Written by: Cris Roberts, Trask River High School Adult Agriculture Career Coordinator.
My personal fascination with rocks began as a small girl when I would sort through the varied and marvelous stones tossed onto an isolated beach shore in my aunt’s small town of Depoe Bay, Oregon. Grown up now, I have had the privilege of indulging the Trask River High School students I work with in collecting from the river rock and gravel pit rock we have had delivered at Tillamook Youth Correctional Facility. This rock, some of which is already rounded and somewhat smooth, has been used for filling in numerous French-drain ditches in our garden.
One recent drain ditch project required unearthing and washing all the filler rock that had been used previously in an old failed drain. The option existed to purchase new rock for our use, but I chose instead to have the youth wash the old rock using a combination of screens. We covered the perforated drain pipe first with a “sleeve”, then with medium-sized rock, then with three-quarter-inch gravel, and finally with finer quarter-inch gravel.
While this project proved VERY slow, very dirty, and very heavy, some of my goals were to use on-site materials, get in some healthy exercise, save some funds, and help the youth notice the varied rock with which we were working.
The more we worked, the more hidden gems we found in that muddy rock. School funds permitted us to purchase a sturdy double-barrel rock tumbler.

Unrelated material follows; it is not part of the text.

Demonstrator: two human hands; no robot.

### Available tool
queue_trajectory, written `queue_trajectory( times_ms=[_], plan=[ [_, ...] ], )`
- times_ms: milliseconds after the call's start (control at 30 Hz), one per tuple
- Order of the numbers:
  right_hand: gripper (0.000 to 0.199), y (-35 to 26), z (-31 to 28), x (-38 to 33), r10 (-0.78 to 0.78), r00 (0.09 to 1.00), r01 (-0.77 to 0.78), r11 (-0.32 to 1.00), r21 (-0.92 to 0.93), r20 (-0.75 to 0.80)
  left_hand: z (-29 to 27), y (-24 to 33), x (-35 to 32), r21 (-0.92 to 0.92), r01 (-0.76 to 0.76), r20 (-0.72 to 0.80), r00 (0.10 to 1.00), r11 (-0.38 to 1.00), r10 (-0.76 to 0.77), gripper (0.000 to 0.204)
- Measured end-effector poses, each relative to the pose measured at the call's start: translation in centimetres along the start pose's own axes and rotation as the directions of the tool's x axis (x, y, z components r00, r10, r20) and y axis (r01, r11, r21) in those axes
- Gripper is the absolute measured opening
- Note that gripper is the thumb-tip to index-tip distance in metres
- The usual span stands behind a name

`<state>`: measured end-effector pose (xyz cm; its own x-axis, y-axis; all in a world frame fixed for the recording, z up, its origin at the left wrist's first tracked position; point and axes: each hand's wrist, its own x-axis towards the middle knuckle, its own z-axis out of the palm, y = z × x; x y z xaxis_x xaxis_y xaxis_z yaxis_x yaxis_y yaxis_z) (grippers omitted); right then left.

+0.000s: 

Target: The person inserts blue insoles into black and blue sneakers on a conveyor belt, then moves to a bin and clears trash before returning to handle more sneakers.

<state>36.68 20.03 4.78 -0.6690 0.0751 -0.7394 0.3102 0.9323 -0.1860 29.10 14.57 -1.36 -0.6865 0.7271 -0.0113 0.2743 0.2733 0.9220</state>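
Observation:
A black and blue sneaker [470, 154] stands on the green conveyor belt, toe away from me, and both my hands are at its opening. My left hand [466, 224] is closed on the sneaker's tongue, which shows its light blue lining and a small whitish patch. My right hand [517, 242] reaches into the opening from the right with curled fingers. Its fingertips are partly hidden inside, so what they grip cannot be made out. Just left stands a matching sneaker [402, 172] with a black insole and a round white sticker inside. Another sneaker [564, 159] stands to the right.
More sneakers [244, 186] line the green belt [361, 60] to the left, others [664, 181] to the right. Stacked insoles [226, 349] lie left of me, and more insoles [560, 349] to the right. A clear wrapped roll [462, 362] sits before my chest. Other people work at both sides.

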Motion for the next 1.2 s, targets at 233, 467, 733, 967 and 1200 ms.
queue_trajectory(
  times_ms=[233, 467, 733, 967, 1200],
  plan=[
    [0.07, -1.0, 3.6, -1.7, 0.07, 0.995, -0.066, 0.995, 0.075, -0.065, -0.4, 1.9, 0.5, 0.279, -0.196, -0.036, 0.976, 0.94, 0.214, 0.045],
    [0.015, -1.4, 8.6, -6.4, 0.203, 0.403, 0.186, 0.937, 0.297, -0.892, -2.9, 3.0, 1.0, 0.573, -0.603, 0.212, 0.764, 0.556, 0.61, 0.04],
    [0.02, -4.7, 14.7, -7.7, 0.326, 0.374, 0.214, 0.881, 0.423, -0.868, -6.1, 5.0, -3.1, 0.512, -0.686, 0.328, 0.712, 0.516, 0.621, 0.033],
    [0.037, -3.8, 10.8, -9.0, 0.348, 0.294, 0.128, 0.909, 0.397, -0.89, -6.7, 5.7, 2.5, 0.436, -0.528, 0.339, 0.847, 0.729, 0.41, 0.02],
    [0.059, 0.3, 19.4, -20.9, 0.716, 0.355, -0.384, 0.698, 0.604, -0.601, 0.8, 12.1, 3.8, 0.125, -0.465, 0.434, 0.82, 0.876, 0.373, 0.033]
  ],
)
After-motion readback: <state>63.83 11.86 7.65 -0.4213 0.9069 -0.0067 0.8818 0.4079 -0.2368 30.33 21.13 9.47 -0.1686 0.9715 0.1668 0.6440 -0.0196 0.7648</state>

And we were off and rockin’ after that.
The youth have gained a sense of pride at a hard job well done. They’ve also learned to look closely at what they are walking by and to envision possibilities for every obscure piece of rock they find. It hasn’t taken great imagination to see some of the applications between these beautiful rocks and the treasures we have in our youth at Trask. Such a simple project, really, yet it has afforded us a look into nature and life that exemplifies some of our most important work here at our school. We are in the business of education and reformation here at our Oregon Youth Authority facility. Daily we get to encounter, and contribute to, these young-man-gems in the rough. We are the lucky ones.